DATA SEGMENT START

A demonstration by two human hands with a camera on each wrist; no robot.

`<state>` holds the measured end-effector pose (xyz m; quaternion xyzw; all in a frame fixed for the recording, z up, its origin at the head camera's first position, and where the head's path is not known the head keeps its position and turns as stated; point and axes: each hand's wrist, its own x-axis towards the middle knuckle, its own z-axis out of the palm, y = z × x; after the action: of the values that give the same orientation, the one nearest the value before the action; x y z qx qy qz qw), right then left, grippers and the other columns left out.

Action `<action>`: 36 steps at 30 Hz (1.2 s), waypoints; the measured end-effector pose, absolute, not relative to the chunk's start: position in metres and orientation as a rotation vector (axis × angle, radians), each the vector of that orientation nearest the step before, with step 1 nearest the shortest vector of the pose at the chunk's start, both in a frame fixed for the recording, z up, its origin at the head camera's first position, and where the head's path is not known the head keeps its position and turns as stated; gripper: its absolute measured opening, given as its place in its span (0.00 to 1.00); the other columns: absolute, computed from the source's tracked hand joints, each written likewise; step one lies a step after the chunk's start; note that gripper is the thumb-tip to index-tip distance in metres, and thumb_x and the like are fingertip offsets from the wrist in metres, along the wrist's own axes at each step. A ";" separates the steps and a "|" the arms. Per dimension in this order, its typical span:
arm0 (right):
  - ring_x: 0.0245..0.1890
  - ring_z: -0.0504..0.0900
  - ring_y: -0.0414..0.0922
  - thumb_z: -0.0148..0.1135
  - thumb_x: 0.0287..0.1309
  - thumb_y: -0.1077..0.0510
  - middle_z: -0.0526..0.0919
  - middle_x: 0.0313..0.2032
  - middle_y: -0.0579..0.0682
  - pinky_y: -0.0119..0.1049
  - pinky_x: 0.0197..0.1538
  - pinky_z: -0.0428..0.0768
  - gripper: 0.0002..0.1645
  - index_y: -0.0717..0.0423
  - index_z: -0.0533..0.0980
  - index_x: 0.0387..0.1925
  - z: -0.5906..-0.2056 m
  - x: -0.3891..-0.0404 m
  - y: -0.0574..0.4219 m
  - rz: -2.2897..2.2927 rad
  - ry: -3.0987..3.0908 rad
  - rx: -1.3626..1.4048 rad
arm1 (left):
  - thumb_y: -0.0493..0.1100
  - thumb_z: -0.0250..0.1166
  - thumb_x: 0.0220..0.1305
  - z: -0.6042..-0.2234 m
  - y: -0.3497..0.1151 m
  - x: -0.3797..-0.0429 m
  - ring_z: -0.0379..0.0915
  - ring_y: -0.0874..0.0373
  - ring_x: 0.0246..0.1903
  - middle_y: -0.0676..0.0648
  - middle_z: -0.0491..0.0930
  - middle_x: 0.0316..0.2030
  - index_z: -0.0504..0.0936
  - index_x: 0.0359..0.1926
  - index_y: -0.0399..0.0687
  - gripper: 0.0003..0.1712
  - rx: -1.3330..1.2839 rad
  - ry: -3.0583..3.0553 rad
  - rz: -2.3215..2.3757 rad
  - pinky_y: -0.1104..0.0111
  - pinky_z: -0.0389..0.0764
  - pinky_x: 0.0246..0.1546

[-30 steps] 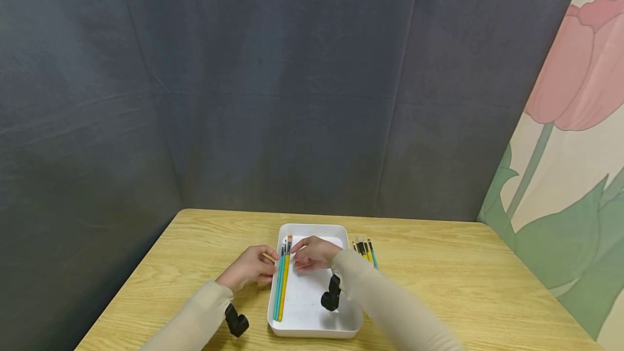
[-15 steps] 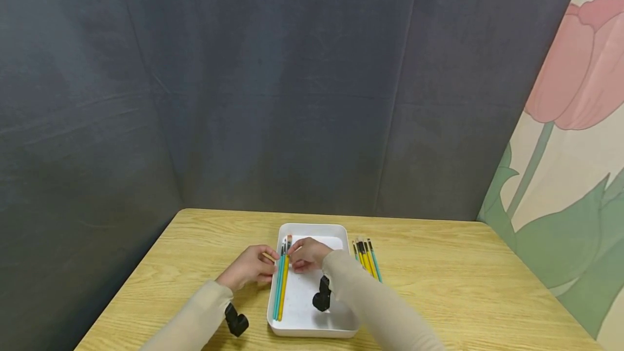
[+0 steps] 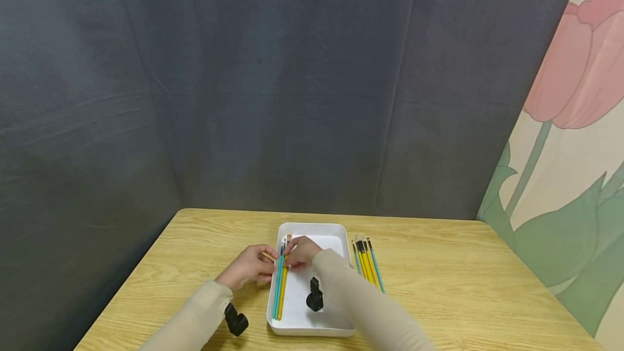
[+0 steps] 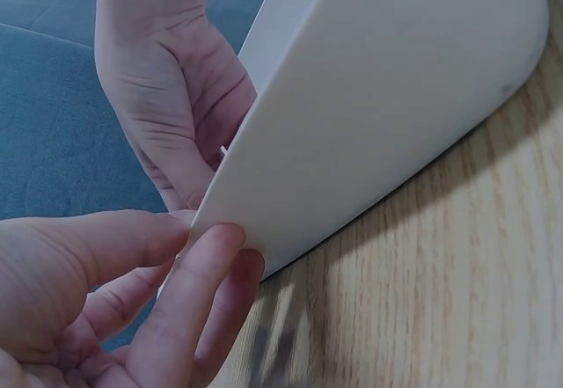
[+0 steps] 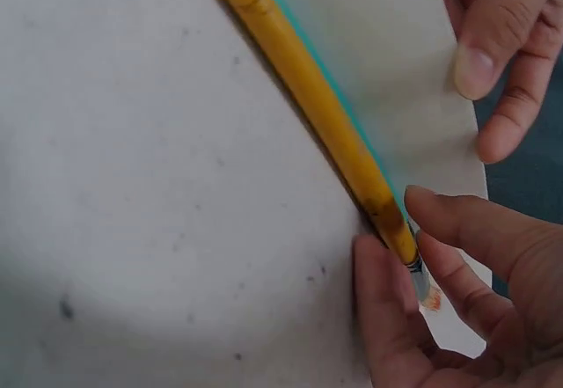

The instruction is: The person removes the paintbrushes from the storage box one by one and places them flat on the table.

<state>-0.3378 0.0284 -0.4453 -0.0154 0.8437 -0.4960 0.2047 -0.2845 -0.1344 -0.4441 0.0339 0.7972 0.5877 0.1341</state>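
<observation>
A white rectangular tray stands on the wooden table. Along its left side lie a yellow paintbrush and teal paintbrushes, bristles toward the far end. My left hand pinches the tray's left rim, thumb on the edge and fingers against the outer wall, as the left wrist view shows. Reaching into the tray, my right hand pinches the yellow paintbrush near its ferrule. In the right wrist view, thumb and fingers straddle the yellow handle, with a teal edge showing right alongside.
Several yellow and teal paintbrushes lie side by side on the table, just right of the tray. A dark curtain hangs behind the table. On the right is a panel with a painted tulip.
My right hand has moved left across the tray, from beside the yellow paintbrush onto its upper part. The left hand stays at the rim. More of the brushes on the right now show.
</observation>
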 end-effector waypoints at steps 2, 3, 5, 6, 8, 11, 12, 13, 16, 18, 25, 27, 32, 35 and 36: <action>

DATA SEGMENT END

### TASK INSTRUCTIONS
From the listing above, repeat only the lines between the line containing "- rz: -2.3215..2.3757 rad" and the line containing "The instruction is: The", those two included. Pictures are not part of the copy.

### TASK OUTPUT
  - rz: -2.3215..2.3757 rad
  - pinky_y: -0.1104..0.0111
  - pinky_z: -0.0389..0.0764
  - pinky_x: 0.0246..0.1546

[-30 steps] 
[-15 steps] 
[+0 steps] 
[+0 steps] 
[+0 steps] 

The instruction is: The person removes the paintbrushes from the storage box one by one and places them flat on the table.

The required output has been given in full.